I'm glad you enjoyed Hilmar's talk. I had considered implementing owlet as a custom SERVICE as described here http://wiki.bigdata.com/wiki/index.php/FederatedQuery#Custom_Services. I imagine the user specifying a graph in the config, from which the ontology could be loaded into memory. It should also provide a choice of reasoner, such as ELK, Hermit, JFact, etc.
I think it would be more efficient than the current version, since you wouldn't have to generate the filter, serialize the query, send it to another endpoint, and parse. But the nice thing about the current version is that can work with any triplestore and any OWL API reasoner.
We have found owlet useful because we have very large, complex ontologies which we don't really use to auto-classify instances. The instance data is linked to ontology terms, but queries may involve complex DL descriptions taking advantage of the knowledge in the ontology.
Last edit: Jim Balhoff 2014-02-28
If you would like to refer to this comment somewhere else in this project, copy and paste the following link:
Jim, I found the approach quite exciting and I would very much like to see this feature available out of the box with bigdata. I spoke with Hilmar about visiting at his location and having a conversation about how best to proceed.
We do a lot of things through the SERVICE mechanism and it does offer quite a bit of flexibility, including the ability to hook and leverage updates. It could be used to either embed a reasoner or to qreach out to a remote reasoner. The ASTOptimizer is another possible integration point.
I am curious how much RAM and CPU demand is imposed by the owl reasoner. It could make sense to either embed the reasoner or have it be an external service, depending on the resource demand. I am also curious how the deployment model might interact with those decisions. For example, if deployed with the HA cluster. It. It be interesting to try some different configurations and observe the impact on query performance.
I'm glad you enjoyed Hilmar's talk. I had considered implementing owlet as a custom SERVICE as described here http://wiki.bigdata.com/wiki/index.php/FederatedQuery#Custom_Services. I imagine the user specifying a graph in the config, from the ontology could be loaded into memory. It should also provide a choice of reasoner, such as ELK, Hermit, JFact, etc.
I think it would be more efficient than the current version, since you wouldn't have to generate the filter, serialize the query, send it to another endpoint, and parse.
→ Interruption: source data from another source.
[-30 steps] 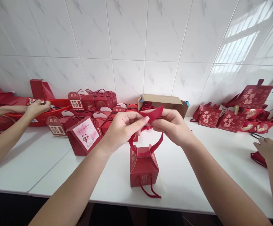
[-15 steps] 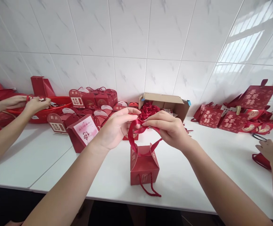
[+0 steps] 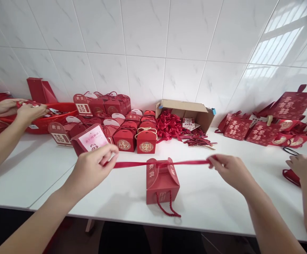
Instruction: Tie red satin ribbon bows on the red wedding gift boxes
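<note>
Biggest first: the tiled wall (image 3: 145,31) fills the back, and up against it runs the long white table (image 3: 211,204), carrying everything here. On the left, red boxes (image 3: 124,139) crowd together in rows near the wall, presumably pushed back to stay out of the arms' way. Farther left, a red basin (image 3: 49,127), with another person's hands (image 3: 33,112) working above it. Behind centre, a cardboard carton (image 3: 206,118) lies with its open side facing us, likely so the heap of ribbons (image 3: 167,127) at its mouth can be reached easily.

Now the hands! Left hand (image 3: 93,167) out to one side, right hand (image 3: 230,171) out to the other, well apart. The left grip is curled closed around ribbon; the right grip is a fingertip pinch, no gap showing, on the opposite end. Between them, on the table directly in front of the wearer, sits the small red box (image 3: 162,187), upright, probably centred so both arms can pull evenly. Across its top flaps goes the red ribbon (image 3: 132,164), nearly straight, evidently under tension; knotted or merely threaded there, I can't tell. Smallest, a twisted cord (image 3: 173,213) loops off the near face.
</note>
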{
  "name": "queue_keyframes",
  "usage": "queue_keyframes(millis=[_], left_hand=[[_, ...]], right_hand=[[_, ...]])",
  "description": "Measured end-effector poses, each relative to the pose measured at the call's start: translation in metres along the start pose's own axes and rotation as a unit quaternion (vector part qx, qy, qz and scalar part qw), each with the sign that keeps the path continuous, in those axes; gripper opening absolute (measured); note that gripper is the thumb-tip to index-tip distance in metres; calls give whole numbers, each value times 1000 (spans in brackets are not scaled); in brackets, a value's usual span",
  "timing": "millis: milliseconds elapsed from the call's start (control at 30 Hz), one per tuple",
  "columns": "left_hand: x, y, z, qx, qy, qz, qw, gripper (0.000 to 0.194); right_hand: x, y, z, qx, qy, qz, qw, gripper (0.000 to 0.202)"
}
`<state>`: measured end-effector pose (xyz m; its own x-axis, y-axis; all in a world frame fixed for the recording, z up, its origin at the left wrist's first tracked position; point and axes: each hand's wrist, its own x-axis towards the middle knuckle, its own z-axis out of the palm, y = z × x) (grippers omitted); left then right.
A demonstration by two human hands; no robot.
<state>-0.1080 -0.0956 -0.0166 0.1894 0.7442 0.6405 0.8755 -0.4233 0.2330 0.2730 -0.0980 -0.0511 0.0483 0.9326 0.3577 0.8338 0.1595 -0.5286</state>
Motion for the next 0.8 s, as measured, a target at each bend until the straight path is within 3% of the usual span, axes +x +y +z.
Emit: queue_keyframes(millis=[67,100,133,200,300,367,467,567,667,800], left_hand=[[-24,-30,11,-11,-114,-39,993,5],[-34,-42,17,-28,-162,-49,985,4],[-42,-49,24,-45,-184,-42,981,5],[-47,-52,36,-75,-178,-36,981,9],[-37,-28,47,-146,-116,-61,980,14],[-25,-3,52,-232,-120,-106,960,18],[-12,29,59,-356,-196,-151,901,24],[-9,44,66,-393,-241,-172,871,31],[-9,46,69,-416,-265,-201,846,36],[-7,45,65,-415,-313,-216,827,33]], right_hand=[[-12,34,5,-43,-134,70,988,37],[-17,45,8,-38,-173,73,982,34],[-20,51,12,-28,-186,71,980,30],[-20,48,19,-5,-148,59,987,33],[-10,15,27,37,-80,47,995,43],[-2,-13,32,96,-116,15,988,41],[7,-42,43,178,-224,-33,958,41],[11,-50,56,234,-305,-3,923,45],[14,-46,62,279,-377,32,883,49],[17,-40,59,355,-413,28,839,47]])
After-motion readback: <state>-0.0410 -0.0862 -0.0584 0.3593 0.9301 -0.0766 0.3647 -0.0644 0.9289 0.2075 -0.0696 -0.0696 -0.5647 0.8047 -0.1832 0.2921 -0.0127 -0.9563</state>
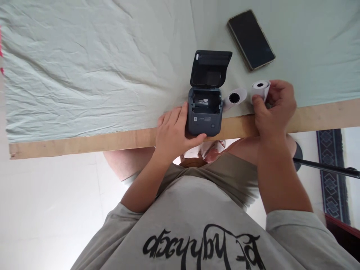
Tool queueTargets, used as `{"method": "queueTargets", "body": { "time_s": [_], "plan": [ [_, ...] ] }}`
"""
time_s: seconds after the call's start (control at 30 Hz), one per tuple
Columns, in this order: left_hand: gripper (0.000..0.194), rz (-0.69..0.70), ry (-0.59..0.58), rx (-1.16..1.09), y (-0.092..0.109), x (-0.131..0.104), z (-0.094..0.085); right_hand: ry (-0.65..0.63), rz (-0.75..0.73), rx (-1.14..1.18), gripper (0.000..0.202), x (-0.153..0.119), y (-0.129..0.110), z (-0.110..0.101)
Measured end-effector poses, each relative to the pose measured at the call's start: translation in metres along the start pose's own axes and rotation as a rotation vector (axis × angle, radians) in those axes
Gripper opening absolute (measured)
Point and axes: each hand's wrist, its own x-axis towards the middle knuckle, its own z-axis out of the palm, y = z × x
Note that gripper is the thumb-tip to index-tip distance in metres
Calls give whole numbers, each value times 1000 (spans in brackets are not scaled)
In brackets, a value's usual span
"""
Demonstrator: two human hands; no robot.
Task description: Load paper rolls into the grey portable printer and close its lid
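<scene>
A small dark label printer (205,112) stands at the table's front edge with its lid (211,69) swung up. Its paper bay looks bare inside, with a small white sticker on the back wall. My left hand (173,129) rests against the printer's left side, fingers stretched out and the thumb along its front edge. Between the thumb and fingers of my right hand (274,107) is a white paper roll (259,90), its loose end sticking out at the right. A second paper roll (234,98), with a dark core, lies between the printer and my right hand.
A black smartphone (251,40) lies farther back on the right. Pale green cloth (112,67) covers the table, with a bare wooden strip (84,143) along the front edge. Below are my legs, a black bar (329,167) and a patterned dark mat (333,172).
</scene>
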Motion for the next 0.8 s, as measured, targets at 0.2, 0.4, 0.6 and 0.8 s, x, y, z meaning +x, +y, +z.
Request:
{"method": "queueTargets", "body": {
  "time_s": [0.2, 0.4, 0.6, 0.8],
  "plan": [
    [92, -7, -2, -11, 1, 0, -2, 102, -113, -9, 33, 3, 5, -3],
    [93, 8, 15, -36, -1, 0, -1, 20, -371, -61, 33, -11, -43, -4],
    [95, -2, -4, -48, -1, 0, -1, -357, -593, -131, 26, -17, -94, 21],
    [97, 5, -1, -57, -1, 1, 0, -415, -491, -101, 29, -14, -94, 28]
  ]
}}
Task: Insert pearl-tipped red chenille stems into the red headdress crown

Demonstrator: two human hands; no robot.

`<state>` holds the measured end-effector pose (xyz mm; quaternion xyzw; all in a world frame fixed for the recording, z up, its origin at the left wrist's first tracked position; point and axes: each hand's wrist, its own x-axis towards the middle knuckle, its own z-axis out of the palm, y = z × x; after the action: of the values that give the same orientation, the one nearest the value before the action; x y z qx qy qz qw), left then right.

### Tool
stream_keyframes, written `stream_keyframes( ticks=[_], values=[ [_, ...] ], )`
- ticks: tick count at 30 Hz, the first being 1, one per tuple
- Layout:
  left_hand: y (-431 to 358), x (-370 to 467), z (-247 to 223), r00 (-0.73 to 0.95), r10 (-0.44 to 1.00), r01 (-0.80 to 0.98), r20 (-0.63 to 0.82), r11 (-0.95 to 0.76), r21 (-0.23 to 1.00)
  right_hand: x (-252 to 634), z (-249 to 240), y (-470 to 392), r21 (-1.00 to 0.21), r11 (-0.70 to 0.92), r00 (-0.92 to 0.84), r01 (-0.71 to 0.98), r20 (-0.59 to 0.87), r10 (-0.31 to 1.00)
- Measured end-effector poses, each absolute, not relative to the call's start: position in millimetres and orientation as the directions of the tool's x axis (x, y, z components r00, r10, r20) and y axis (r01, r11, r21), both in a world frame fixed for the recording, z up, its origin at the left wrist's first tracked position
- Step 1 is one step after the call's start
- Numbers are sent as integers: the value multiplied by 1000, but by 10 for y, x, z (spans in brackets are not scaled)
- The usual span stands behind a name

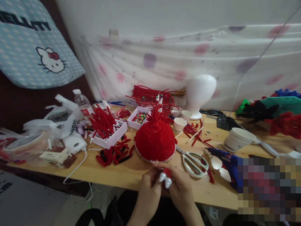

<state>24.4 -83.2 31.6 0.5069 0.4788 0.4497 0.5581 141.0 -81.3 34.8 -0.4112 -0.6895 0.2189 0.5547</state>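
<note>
Between my left hand (150,185) and my right hand (180,182) is a short red pipe cleaner (167,172) with two shiny white pearl beads on its ends. Both hands are closed round it at the table's front edge, and their fingertips are partly hidden. Just beyond them stands a red dome-shaped headpiece (155,141), wound in rows and edged with small pearls. From its top rises a tuft of red pipe cleaners (158,115), some tipped with white beads. White-handled scissors (194,163) lie to the right of the dome.
At left are a white box of red pipe cleaners (110,142), a bottle (82,102) and plastic bags (63,110). A box of small beads (133,122), paper cups (180,125) and a white foam head (199,91) stand behind. A blue glue gun (225,160) lies right.
</note>
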Motion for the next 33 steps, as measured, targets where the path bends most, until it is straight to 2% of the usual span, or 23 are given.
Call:
stream_keyframes(
  ticks=[2, 4, 7, 10, 12, 14, 20, 22, 24, 25, 27, 28, 30, 32, 33],
  values=[
    [-820, 126, 411, 222, 971, -46, -88, 101, 994, 1445, 393, -781, -844, 471, 8, 258, 489, 872],
    [-800, -16, 529, 184, 980, -14, -70, 73, 997, 1489, 447, -743, -917, 361, 47, 168, 374, 926],
    [-743, -154, 680, 30, 995, 110, 99, -102, 989, 1539, 502, -701, -967, 255, 4, 29, 255, 967],
    [-674, -123, 742, 167, 956, 189, 243, -273, 943, 1553, 502, -715, -969, 246, -89, 26, 243, 966],
    [-639, -49, 732, 274, 933, 140, 233, -279, 950, 1550, 478, -747, -963, 259, -134, 73, 248, 960],
    [-619, 12, 697, 308, 927, 75, 215, -249, 965, 1541, 448, -781, -972, 218, -179, 84, 200, 963],
    [-651, -5, 566, 135, 963, 36, 235, -242, 970, 1525, 455, -878, -996, -91, -288, -19, -81, 954],
    [-678, -33, 532, 39, 961, 55, 273, -275, 960, 1643, 482, -972, -990, -128, -329, 56, -140, 934],
    [-694, -60, 497, -86, 947, 64, 310, -306, 950, 1893, 490, -1125, -957, -134, -306, 259, -213, 928],
    [-695, -72, 476, -152, 937, 55, 316, -311, 949, 2060, 484, -1219, -916, -133, -227, 377, -231, 946],
    [-678, -88, 426, -240, 926, 5, 291, -299, 954, 2426, 463, -1406, -805, -171, 28, 568, -188, 982],
    [-663, -87, 398, -257, 929, -46, 265, -286, 957, 2601, 454, -1481, -741, -190, 212, 644, -66, 975],
    [-635, -62, 350, -269, 942, -204, 201, -260, 944, 2886, 449, -1548, -622, -312, 521, 718, 182, 834],
    [-622, -12, 329, -249, 961, -391, 120, -213, 895, 3058, 448, -1477, -555, -374, 616, 743, 349, 706],
    [-624, 18, 334, -235, 969, -475, 78, -185, 860, 3105, 443, -1397, -522, -353, 588, 776, 398, 704]
  ],
)
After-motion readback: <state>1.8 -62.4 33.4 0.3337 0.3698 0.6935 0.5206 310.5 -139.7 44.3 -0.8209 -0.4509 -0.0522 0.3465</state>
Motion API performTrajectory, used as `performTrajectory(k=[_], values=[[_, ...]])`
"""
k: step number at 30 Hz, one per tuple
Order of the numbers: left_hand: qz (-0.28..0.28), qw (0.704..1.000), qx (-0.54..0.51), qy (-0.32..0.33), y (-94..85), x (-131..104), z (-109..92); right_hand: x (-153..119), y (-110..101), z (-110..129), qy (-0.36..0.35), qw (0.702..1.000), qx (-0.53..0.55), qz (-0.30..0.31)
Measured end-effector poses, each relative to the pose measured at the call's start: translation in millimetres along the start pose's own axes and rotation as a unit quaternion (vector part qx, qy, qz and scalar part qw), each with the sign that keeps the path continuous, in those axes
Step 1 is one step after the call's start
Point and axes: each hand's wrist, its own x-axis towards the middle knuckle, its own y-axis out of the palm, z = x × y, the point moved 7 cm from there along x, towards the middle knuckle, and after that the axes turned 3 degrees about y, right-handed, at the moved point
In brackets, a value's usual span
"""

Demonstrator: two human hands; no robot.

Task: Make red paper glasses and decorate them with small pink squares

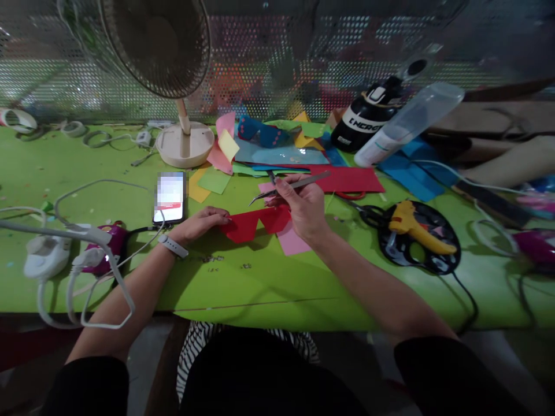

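Observation:
A red paper cutout (243, 227), shaped like a pair of glasses with a notch in its lower edge, is held above the green table. My left hand (203, 223) pinches its left end between thumb and fingers. Across its right end is my right hand (307, 214), closed around a pair of metal tweezers (262, 195) whose curved tip points left. Whether the right fingers also grip the cutout, I cannot tell. Pink paper (295, 241) lies beneath the right hand. Small shiny bits (212, 260) are scattered on the table closer to me.
A phone (170, 197) and a fan (184, 144) stand left of centre, with cables and a power adapter (47, 254). Coloured paper, a blue glasses cutout (262, 133) and a black bottle (362, 124) are behind. To the right, a yellow glue gun (420, 228) rests on a black palette (442, 254).

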Motion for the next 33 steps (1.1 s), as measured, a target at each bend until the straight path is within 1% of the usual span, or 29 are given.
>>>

But the nice thing about the current version is that can work with any triplestore and any OWL API reasoner.
We have found owlet useful because we have very large, complex ontologies which we don't really use to auto-classify instances. The instance data is linked to ontology terms, but queries may involve complex DL descriptions taking advantage of the knowledge in the ontology.
The reasoner is pretty demanding of RAM and CPU, although ELK works extremely quickly compared to some of the others. But all the OWL API reasoners hold the ontology in memory. If you only want to query the ontology itself, I think for the vast majority of ontologies you wouldn't need too much RAM, maybe a couple of gigabytes (lots less for many ontologies). But in our case our dataset itself is made up of thousands of complex class expressions which we want to find via DL queries. Holding it all in ELK takes around 6-10 GB RAM at the moment.
An issue to keep in mind is that I don't think that any of the available reasoners can answer simultaneous queries. ELK is safe to be called from multiple threads, but it will block until it answers each query in order.
If you would like to refer to this comment somewhere else in this project, copy and paste the following link:
The memory is not that worrying since higher memory machines could be used, but the high CPU utilization and single threaded query answering both suggest that it might be better to host this outside of the bigdata JVM. In order to support concurrent query, we might want to start an "ELK farm" so you could at least load balance the DL queries against multiple ELK instances.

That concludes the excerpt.